EXERCISE: The full set of lines below has to be duplicated exactly, with no picture kept.

------------------------

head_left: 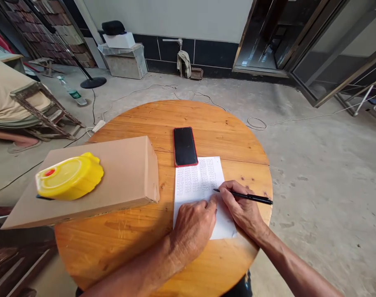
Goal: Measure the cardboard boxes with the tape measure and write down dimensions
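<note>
On a round wooden table (pixel 237 142) lies a white sheet of paper (pixel 198 178), its upper part filled with rows of small handwriting. My right hand (pixel 245 208) grips a black pen (pixel 252 197), the tip touching or just above the sheet near the lower rows. Resting on the paper's lower part, my left hand (pixel 196 225) has its index finger stretched towards the pen tip; its other fingers are bent and partly hidden. A phone (pixel 184 145) in a red case, screen dark, lies at the sheet's top edge and seems to overlap its corner.
At the left, a cardboard box (pixel 123 165) overhangs the table edge, bearing a yellow plastic object (pixel 73 177) with a red spot. Beyond are a water bottle (pixel 73 91), a wooden stool (pixel 47 109) beside a seated person's leg, a stand base (pixel 93 82) and floor cables (pixel 256 123).
</note>
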`<state>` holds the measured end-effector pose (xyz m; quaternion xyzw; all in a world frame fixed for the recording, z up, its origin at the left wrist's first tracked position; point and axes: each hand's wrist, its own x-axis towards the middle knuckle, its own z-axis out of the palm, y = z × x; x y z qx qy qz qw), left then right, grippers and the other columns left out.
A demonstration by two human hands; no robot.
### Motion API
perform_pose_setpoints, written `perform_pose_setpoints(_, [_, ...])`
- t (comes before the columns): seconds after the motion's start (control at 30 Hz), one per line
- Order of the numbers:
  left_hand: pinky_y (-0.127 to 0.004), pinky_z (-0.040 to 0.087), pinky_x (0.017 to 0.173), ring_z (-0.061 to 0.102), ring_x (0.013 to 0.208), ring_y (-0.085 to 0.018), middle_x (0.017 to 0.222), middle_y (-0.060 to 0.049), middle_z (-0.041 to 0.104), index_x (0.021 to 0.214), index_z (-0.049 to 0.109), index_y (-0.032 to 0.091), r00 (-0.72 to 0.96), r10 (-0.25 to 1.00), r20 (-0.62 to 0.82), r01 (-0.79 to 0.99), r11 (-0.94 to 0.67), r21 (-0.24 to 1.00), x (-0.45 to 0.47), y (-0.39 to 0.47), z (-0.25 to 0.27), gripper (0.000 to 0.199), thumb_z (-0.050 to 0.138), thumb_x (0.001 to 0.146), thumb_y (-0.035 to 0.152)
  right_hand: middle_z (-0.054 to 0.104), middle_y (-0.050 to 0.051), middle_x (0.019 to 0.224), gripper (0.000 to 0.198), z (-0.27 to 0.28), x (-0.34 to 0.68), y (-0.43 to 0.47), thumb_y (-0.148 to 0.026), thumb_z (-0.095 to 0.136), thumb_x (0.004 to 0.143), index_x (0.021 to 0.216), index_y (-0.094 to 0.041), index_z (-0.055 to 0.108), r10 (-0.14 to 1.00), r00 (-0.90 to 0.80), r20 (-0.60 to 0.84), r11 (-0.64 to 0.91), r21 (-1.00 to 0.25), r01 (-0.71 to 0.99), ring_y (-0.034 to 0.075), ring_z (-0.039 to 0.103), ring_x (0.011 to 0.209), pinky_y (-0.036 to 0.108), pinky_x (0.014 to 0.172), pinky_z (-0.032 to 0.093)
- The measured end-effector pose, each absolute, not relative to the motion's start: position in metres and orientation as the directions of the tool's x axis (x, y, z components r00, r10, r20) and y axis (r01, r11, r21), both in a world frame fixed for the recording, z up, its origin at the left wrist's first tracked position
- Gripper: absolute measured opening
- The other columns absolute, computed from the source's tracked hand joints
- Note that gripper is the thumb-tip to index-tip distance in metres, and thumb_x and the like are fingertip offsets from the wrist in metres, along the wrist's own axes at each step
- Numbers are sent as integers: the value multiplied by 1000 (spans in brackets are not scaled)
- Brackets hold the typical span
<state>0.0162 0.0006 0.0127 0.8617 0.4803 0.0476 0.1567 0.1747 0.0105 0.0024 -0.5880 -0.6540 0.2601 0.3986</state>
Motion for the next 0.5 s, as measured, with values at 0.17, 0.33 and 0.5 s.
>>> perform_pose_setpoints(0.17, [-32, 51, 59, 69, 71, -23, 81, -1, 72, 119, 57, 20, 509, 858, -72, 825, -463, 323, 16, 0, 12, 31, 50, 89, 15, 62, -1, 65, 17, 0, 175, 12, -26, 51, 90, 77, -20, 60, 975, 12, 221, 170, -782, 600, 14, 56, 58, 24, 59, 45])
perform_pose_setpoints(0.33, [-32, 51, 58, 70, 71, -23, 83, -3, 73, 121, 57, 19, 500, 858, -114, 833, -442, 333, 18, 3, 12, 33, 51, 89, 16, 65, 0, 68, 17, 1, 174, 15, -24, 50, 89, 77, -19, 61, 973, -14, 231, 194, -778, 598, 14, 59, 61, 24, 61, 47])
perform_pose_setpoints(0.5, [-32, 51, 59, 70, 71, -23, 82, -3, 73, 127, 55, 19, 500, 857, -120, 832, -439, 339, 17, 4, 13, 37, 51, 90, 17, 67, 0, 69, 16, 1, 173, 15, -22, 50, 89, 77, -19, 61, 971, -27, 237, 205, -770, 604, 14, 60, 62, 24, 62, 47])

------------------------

RESULT:
head_left: 
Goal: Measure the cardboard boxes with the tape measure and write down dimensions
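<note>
On a round wooden table (pixel 237 142) lies a white sheet of paper (pixel 198 178), its upper part filled with rows of small handwriting. My right hand (pixel 245 208) grips a black pen (pixel 252 197), the tip touching or just above the sheet near the lower rows. Resting on the paper's lower part, my left hand (pixel 196 225) has its index finger stretched towards the pen tip; its other fingers are bent and partly hidden. A phone (pixel 184 145) in a red case, screen dark, lies at the sheet's top edge and seems to overlap its corner.
At the left, a cardboard box (pixel 123 165) overhangs the table edge, bearing a yellow plastic object (pixel 73 177) with a red spot. Beyond are a water bottle (pixel 73 91), a wooden stool (pixel 47 109) beside a seated person's leg, a stand base (pixel 93 82) and floor cables (pixel 256 123).
</note>
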`<state>` holds the measured end-effector pose (xyz m; quaternion xyzw; all in a world frame fixed for the recording, z up, its origin at the left wrist's first tracked position; point and axes: each hand's wrist, its own x-axis towards the middle knuckle, its own z-axis out of the palm, y = z × x; x y z qx qy qz qw), left then right, grippers and the other columns left out.
A demonstration by two human hands; no robot.
### Motion API
perform_pose_setpoints, written `perform_pose_setpoints(_, [_, ...])`
- t (comes before the columns): seconds after the motion's start (control at 30 Hz), one per line
- Order of the numbers:
  left_hand: pinky_y (-0.127 to 0.004), pinky_z (-0.040 to 0.087), pinky_x (0.017 to 0.173), ring_z (-0.061 to 0.102), ring_x (0.013 to 0.208), ring_y (-0.085 to 0.018), middle_x (0.017 to 0.222), middle_y (-0.060 to 0.049), middle_z (-0.041 to 0.104), index_x (0.021 to 0.214), index_z (-0.049 to 0.109), index_y (-0.032 to 0.091), r00 (-0.72 to 0.96), r10 (-0.25 to 1.00), r20 (-0.62 to 0.82), r01 (-0.79 to 0.99), r11 (-0.94 to 0.67), r21 (-0.24 to 1.00), x (-0.45 to 0.47), y (-0.39 to 0.47), z (-0.25 to 0.27), gripper (0.000 to 0.199), thumb_z (-0.050 to 0.138), thumb_x (0.001 to 0.146), thumb_y (-0.035 to 0.152)
  right_hand: middle_z (-0.054 to 0.104), middle_y (-0.050 to 0.051), middle_x (0.019 to 0.224), gripper (0.000 to 0.198), z (-0.27 to 0.28), x (-0.34 to 0.68), y (-0.43 to 0.47), thumb_y (-0.148 to 0.026), thumb_z (-0.095 to 0.136), thumb_x (0.004 to 0.143), index_x (0.021 to 0.216), index_y (-0.094 to 0.041), index_z (-0.055 to 0.108), r10 (-0.14 to 1.00), r00 (-0.90 to 0.80), r20 (-0.60 to 0.84), r11 (-0.64 to 0.91), r21 (-1.00 to 0.25), r01 (-0.71 to 0.99), ring_y (-0.034 to 0.075), ring_z (-0.039 to 0.103), ring_x (0.011 to 0.209), pinky_y (-0.036 to 0.108), pinky_x (0.014 to 0.172), pinky_z (-0.032 to 0.093)
- The measured end-effector pose, each absolute, not relative to the motion's start: position in metres and orientation as the directions of the tool's x axis (x, y, z components r00, r10, r20) and y axis (r01, r11, r21), both in a world frame fixed for the recording, z up, its origin at the left wrist's first tracked position
- Gripper: absolute measured opening
- The other columns absolute, computed from the source's tracked hand joints
- Note that gripper is the thumb-tip to index-tip distance in metres, and thumb_x and the like are fingertip offsets from the wrist in metres, along the wrist's own axes at each step
- Numbers are sent as integers: the value multiplied by 1000 (spans in brackets are not scaled)
- Brackets hold the typical span
<state>0.0162 0.0006 0.0127 0.8617 0.4803 0.0476 0.1567 0.1747 0.0105 0.0024 -0.5880 -0.6540 0.2601 0.3986</state>
Motion for the next 0.5 s, as measured, with values at 0.17, 0.33 and 0.5 s.
>>> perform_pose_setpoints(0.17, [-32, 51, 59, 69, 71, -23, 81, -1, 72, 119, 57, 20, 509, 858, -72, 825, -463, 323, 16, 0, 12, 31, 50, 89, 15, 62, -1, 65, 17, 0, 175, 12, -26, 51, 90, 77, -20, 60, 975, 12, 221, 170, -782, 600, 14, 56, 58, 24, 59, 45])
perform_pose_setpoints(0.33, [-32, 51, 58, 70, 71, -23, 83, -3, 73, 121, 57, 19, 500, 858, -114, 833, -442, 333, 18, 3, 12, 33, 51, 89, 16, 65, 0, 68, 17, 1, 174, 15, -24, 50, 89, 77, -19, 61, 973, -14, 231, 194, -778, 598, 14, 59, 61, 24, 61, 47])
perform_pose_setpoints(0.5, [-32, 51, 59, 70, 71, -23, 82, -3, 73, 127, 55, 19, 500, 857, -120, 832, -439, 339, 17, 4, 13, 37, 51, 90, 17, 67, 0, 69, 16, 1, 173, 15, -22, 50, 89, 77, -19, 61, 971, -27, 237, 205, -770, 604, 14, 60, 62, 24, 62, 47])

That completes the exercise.